Weekly Review

Christians in Syria, Christians at Sundance, Michael Jackson, and Gay “Conversion Therapy”

Syrian Christians speak. A group of Syrian religious leaders, including many Christians, sent a letter to U.S. President Donald Trump. The coalition of Christians, Arabs, and Kurds controls part of northern Syria. They say the unexpected announcement that the United States would withdraw from Syria has “severely undercut” efforts to install a democratic government in the region. In recent years, at least 20,000 Muslims have converted to Christianity. Another 100,000 Christians already live in the area.

Christians at Sundance. The Sundance Film Festival has become one of the most influential culture-shaping festivals in the nation. This year, Christians had a significant presence. In 2005 a small group of Christian college students met there for conversation and fellowship. This year, more than 200 seminary and Christian college students, faculty and others participated in the Windrider Forum, an initiative to highlight the integration of film and faith. Windrider is now an official partner with the festival, and students from more than 20 Christian schools participate.

Michael Jackson’s Legacy. These Christians at Sundance are bearing witness to the role movies play in shaping worldview.  Anyone who wants to have an impact on culture must understand the forces shaping culture. Today that means – among other media – music and movies. They give us the stories we tell each other, and they create and topple our heroes. That’s why one of the most important films premiered at Sundance was a new documentary on the life of Michael Jackson called “Leaving Neverland.” The four-hour film, scheduled for HBO in April, focuses on the stories of two men who say Michael Jackson sexually molested them as children. The film got an extended standing ovation at Sundance. Jackson stood trial on child molestation charges in 2005, but was acquitted. Jackson’s estate has denounced the film and the men (now in their 30s and 40s) who made the allegations. However, as WORLD reported, “In the #MeToo era, it is unlikely that the public will readily dismiss the documentary.” Slate reporter Sam Adams called it devastating, writing, “Leaving Neverland is not merely a film about enduring child sexual abuse. It is a film about surviving it, and the decades it can take to reckon with that trauma.” Given the sex abuse scandals in the church – both Protestant and Catholic – the lessons of this movie should be important to Christians, too.
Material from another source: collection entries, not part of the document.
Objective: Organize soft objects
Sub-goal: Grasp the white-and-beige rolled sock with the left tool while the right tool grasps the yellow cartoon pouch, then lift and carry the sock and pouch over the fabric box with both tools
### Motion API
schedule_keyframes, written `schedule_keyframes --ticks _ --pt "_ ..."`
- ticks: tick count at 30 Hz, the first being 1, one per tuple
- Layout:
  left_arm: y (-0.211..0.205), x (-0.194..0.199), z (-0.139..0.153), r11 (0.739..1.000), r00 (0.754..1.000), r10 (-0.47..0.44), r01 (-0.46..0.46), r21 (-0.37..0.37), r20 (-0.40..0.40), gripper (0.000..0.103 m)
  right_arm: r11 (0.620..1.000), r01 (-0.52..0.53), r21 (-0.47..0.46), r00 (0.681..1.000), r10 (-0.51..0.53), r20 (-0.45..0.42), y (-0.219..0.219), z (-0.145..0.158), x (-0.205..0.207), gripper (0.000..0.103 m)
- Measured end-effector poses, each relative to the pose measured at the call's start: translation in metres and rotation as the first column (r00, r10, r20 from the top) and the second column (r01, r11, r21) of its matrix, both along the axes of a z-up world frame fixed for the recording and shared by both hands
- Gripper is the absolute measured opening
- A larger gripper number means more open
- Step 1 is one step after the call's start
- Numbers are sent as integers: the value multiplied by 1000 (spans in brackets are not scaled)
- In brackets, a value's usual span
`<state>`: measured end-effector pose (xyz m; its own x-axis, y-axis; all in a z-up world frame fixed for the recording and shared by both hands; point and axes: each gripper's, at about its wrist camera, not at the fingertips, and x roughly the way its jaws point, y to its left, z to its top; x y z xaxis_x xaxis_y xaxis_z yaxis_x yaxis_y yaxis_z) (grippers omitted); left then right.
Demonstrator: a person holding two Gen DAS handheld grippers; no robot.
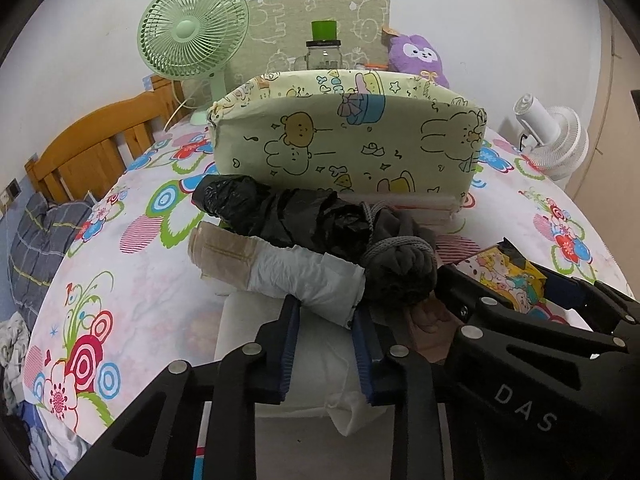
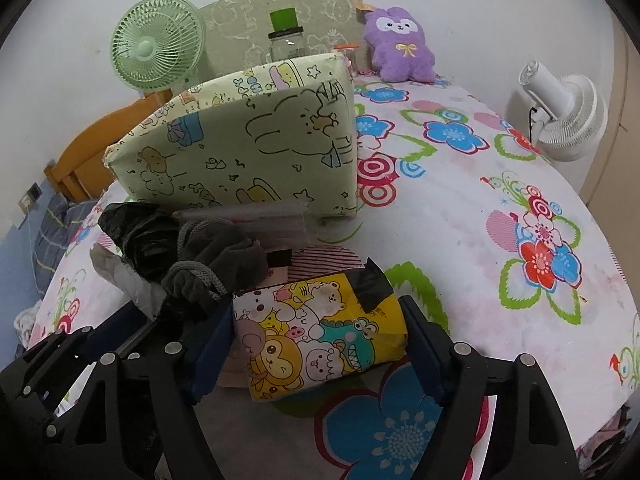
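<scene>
My left gripper (image 1: 325, 310) is shut on the near end of a white plastic-bag roll (image 1: 304, 276), which lies across the flowered bedspread (image 1: 132, 280). Behind the roll lie a crumpled black bag roll (image 1: 280, 212) and a dark grey cloth bundle tied with cord (image 1: 400, 268). To the right, my right gripper (image 2: 316, 308) holds a yellow cartoon-printed soft pack (image 2: 320, 332), with a pad against each side of it. The grey bundle (image 2: 216, 268) lies just to the left of that pack.
A pale green cartoon-print cushion block (image 1: 344, 140) stands upright behind the pile. Further back are a green fan (image 1: 192, 28), a jar with a green lid (image 1: 324, 54) and a purple plush (image 2: 400, 44). A white fan (image 2: 568, 108) stands at the right edge, a wooden headboard (image 1: 88, 148) at the left.
</scene>
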<state>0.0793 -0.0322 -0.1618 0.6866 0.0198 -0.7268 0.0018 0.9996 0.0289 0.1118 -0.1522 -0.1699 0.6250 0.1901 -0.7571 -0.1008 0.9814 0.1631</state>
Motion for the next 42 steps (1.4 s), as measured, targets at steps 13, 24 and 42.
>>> schedule_keyframes --ticks 13,24,42 --pt "1 -14 18 1000 999 -7 8 -10 45 18 1000 -11 -25 997 13 72 4 25 -19 80" --pt "0 -27 46 1000 994 -18 19 -3 112 18 999 -22 -31 989 26 144 12 58 -33 80" --pt "-1 -42 94 999 974 -17 23 -24 228 18 999 17 -27 971 -10 239 17 111 -53 80"
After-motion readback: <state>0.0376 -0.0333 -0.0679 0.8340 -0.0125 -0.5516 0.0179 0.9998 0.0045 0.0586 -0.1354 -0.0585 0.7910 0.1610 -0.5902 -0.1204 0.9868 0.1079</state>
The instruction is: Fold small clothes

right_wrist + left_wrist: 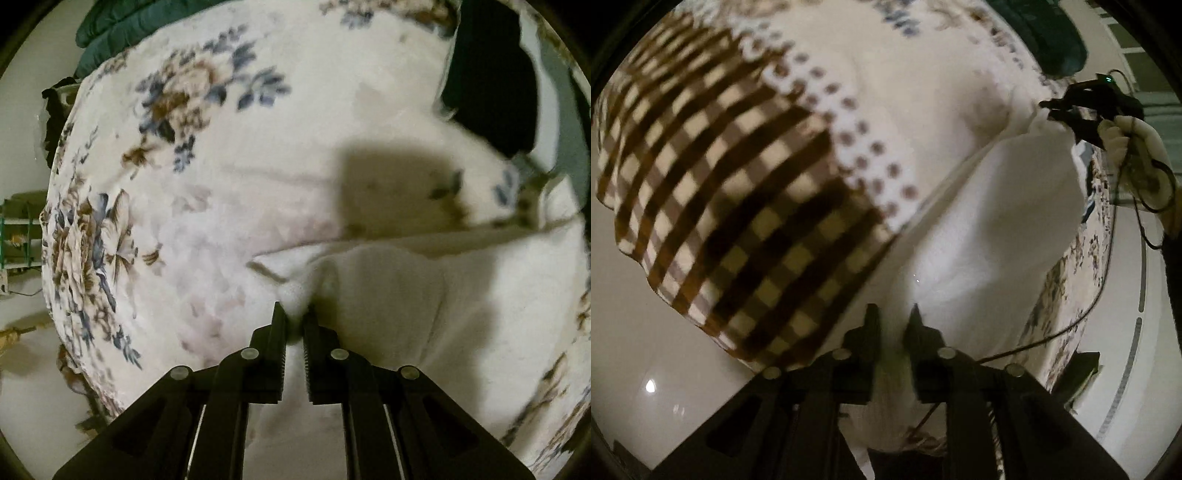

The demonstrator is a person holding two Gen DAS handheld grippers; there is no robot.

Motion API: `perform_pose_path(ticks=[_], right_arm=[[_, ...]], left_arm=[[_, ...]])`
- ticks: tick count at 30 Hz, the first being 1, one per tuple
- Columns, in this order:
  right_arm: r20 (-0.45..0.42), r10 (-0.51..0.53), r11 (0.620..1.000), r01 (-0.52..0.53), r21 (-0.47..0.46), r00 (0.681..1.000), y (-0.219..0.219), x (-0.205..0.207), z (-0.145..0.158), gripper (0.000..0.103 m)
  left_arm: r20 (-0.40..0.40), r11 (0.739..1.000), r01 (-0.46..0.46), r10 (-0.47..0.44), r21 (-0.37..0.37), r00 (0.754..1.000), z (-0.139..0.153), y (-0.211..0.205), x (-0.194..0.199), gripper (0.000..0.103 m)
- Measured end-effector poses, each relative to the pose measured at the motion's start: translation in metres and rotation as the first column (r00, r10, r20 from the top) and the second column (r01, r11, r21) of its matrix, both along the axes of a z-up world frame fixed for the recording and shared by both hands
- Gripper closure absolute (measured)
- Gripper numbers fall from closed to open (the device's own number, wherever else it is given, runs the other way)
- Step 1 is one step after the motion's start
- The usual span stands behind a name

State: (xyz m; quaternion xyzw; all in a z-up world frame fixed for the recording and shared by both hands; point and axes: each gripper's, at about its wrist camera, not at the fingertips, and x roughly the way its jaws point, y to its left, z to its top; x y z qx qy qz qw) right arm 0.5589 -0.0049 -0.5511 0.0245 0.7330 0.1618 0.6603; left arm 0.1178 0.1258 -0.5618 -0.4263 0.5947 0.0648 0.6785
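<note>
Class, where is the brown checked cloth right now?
In the left wrist view, the brown checked cloth fills the left side, lying on the bed beside the white garment.

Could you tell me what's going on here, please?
A person with a gripper in each hand is folding a white garment over a floral bedspread. The left gripper and the right gripper each pinch an edge of it, holding it stretched between them. A brown checked cloth lies beside it. The fold isn't finished yet.
</note>
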Motion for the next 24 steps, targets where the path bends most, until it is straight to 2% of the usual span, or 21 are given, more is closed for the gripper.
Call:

Christian “conversion therapy.” Over many decades, millions of people with unwanted same-sex attraction have been helped by Christian therapists. However, in recent years, LGBTQ activists have attempted to shut down therapists who practice according to Christian principles. For example, in Tampa, Fla., a 2017 city ordinance barred Christian counsellors from practicing what the media often call “conversion therapy” with minors. This week, though, a federal magistrate judge said that ban violates therapists’ free-speech rights under the First Amendment. The case is not over. It must now be upheld by a federal district court. However, Mat Staver, founder of Liberty Counsel, which represented the Christian groups in the case, said, in a statement that the ruling “underscores the serious First Amendment violations of laws that dictate what a counselor and client may discuss in the privacy of their counseling session. The government has no business eavesdropping inside the counseling session between a counselor and client.”

Milestones. Christian martyr Dietrich Bonhoeffer was born this week (Feb. 4) in 1906. He died in a Nazi concentration camp at age 39. His last recorded words: “This is the end. For me, the beginning.”